Cirilo Otero, sociólogo, cree que fue una buena decisión no reinstalar a las familias nuevamente en las faldas del volcán Casita y que quienes volvieron, como la familia de Inés Vanegas y su vecina Danelia Mayorga, se exponen a muchos riesgos.
“En pláticas con la gente reasentada se quejan de que no tienen sus tierras, que no pueden tener ganado, que no es su estilo de vida, pero eso pasa también porque les dieron las cosas pero no se les orientó un plan de desarrollo comunitario. Como sociedad la gente se ha acomodado a las políticas asistencialistas que resultan ser una trampa, la gente se ha atemperado y pierde la capacidad de transformarse. No es toda su culpa, pero depende también de ellos cambiar su realidad”, advierte Otero.

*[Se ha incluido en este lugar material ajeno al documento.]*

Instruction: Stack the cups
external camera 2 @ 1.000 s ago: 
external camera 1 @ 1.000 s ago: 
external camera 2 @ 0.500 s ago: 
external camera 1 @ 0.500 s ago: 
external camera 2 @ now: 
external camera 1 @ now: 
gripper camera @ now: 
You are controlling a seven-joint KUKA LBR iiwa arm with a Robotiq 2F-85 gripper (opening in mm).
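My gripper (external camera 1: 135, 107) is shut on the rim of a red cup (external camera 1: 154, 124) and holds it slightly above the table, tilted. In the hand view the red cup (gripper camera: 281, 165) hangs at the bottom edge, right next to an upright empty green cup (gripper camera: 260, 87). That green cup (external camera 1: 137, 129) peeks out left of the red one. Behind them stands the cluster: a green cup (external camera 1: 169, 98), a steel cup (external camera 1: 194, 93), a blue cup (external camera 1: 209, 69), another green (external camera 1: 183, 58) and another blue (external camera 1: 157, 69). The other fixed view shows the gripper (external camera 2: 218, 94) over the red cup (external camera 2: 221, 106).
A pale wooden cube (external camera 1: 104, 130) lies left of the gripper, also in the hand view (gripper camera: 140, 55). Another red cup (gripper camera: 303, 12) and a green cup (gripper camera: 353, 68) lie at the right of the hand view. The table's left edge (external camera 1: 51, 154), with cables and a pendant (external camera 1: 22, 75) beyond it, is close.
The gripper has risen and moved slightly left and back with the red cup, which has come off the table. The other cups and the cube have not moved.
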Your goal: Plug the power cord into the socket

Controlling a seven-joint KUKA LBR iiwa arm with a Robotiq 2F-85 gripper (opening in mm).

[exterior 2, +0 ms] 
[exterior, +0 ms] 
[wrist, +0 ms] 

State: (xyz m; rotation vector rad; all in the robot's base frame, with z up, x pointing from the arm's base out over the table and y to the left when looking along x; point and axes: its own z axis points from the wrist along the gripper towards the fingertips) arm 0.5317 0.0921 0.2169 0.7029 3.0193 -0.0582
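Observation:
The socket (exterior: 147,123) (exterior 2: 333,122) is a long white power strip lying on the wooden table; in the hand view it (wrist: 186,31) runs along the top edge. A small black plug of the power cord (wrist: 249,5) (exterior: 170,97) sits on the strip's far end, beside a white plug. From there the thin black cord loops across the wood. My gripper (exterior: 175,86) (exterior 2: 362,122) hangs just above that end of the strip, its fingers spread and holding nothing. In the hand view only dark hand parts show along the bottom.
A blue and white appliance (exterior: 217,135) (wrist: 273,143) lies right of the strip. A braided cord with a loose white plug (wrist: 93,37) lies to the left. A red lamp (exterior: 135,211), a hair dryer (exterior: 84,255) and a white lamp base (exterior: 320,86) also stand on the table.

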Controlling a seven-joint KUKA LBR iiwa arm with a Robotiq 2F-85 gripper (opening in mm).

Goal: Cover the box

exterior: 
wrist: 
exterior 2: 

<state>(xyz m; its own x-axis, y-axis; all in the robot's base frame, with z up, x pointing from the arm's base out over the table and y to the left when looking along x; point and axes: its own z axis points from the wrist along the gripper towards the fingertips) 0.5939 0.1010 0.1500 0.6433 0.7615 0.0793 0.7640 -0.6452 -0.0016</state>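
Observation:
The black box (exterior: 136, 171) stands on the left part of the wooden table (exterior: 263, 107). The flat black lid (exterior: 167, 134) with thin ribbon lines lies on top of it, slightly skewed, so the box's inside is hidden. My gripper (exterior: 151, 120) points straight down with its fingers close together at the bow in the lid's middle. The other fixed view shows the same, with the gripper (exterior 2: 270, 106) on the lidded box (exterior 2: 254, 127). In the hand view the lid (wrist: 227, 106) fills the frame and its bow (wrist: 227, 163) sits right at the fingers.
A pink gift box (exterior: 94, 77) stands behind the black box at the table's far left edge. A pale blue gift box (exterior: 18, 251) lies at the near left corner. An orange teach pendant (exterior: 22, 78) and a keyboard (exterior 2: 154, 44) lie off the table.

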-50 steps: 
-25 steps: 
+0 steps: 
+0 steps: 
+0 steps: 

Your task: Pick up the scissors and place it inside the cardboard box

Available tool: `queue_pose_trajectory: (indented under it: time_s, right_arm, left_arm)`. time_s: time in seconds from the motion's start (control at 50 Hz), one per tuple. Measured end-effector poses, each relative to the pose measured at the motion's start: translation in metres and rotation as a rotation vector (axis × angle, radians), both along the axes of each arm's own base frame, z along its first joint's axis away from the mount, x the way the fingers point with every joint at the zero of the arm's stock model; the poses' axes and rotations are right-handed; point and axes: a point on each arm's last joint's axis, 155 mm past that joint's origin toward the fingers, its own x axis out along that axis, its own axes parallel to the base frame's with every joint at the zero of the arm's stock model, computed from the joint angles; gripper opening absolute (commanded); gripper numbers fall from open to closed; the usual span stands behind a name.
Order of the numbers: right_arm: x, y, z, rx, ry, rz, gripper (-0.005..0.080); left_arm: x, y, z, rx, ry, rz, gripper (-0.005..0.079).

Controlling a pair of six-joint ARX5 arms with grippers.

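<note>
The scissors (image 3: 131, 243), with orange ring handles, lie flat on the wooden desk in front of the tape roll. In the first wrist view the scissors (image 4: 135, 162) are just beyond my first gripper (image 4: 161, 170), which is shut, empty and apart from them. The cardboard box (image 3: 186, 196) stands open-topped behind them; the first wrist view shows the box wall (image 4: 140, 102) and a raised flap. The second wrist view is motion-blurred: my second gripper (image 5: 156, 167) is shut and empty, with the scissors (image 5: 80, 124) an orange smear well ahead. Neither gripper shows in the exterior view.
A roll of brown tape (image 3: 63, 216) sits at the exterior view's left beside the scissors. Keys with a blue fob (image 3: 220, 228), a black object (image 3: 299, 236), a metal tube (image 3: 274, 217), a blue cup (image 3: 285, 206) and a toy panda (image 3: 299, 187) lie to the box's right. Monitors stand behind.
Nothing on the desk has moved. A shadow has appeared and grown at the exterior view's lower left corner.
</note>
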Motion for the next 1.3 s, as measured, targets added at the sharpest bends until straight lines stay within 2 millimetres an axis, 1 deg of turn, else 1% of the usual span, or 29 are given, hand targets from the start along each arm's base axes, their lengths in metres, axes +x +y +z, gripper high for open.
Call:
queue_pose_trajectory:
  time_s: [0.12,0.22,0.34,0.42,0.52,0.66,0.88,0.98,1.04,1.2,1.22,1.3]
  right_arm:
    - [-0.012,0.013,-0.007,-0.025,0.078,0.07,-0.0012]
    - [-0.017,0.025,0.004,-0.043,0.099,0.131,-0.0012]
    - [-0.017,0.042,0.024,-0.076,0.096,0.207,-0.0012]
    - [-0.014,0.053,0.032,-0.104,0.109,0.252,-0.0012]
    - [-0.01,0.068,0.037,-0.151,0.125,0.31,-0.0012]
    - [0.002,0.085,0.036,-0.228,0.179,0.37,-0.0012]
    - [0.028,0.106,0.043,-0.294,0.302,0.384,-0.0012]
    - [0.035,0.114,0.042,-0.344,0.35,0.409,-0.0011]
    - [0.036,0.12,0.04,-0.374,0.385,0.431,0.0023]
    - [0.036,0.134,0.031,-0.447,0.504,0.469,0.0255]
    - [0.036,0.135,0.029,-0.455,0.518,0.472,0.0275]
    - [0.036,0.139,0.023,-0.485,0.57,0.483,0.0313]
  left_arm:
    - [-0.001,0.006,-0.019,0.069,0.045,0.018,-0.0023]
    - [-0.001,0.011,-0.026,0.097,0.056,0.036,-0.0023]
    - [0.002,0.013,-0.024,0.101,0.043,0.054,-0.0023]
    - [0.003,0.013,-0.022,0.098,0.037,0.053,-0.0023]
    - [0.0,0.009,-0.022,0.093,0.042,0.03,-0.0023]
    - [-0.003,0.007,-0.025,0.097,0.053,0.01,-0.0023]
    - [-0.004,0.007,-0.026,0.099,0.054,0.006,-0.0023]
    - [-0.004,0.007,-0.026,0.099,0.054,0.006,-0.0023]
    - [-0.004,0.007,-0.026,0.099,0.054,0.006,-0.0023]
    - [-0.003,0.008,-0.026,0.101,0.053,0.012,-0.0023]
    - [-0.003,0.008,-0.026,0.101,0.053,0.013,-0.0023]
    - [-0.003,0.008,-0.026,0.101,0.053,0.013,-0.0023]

En 18 años, El Porvenir se ha convertido en decenas de huertas. Maizales, cañaverales, frijoles y cruces. En la Rolando Rodríguez las familias que volvieron superan la docena. Viven como antes, de sus cosechas y del ganado, siguen sin agua potable, sin luz y sin miedo. “A mí el lodo me arrastró, a toda mi familia, pero nos reencontramos y decidimos volver. Nos dicen que si no tenemos miedo de morirnos en algún invierno si el cerro se vuelve a reventar, pero yo les digo que igual si me voy allá afuera no tendría vida”, sentencia Inés Vanegas, de 52 años, sobreviviente.
La Nicaragua traumada
Para el sociólogo Cirilo Otero, el país ha vivido por más de un siglo de estrés en estrés y de trauma en trauma. Guerras, terremotos, huracanes que han dejado un rastro de víctimas con traumas sin superar que derivan en otros problemas sociales, apunta el especialista.
“Ante cada situación que altera el orden emocional de las personas debe haber atención en salud mental, no solo por el tema del duelo, sino para hacerles reflexionar sobre sus realidades, sus limitaciones, pero sobre todo sus perspectivas a futuro, ver y buscar sus oportunidades más allá de la desgracia”, enfatiza Otero.
Según el sociólogo, un programa estructurado de atención a salud mental se trata, además de la atención psicológica, de implementar estrategias de desarrollo para ampliar la perspectiva de vida que tienen las personas que atraviesan estas situaciones, no solo de dádivas como un paliativo.
“El presidente Ortega ha sido uno de los grandes promotores de crear un estado de ánimo decadente en una sociedad que espera que el Gobierno solucione todo. Dar, sin un plan estructurado para que ellos mismo se proyecten a largo plazo, hace que la gente pierda la iniciativa. No hay que dejarlos sentados esperando a recibir, hay que darles ánimos y herramientas para que se levanten y avancen por sí mismos”, apunta Cirilo Otero.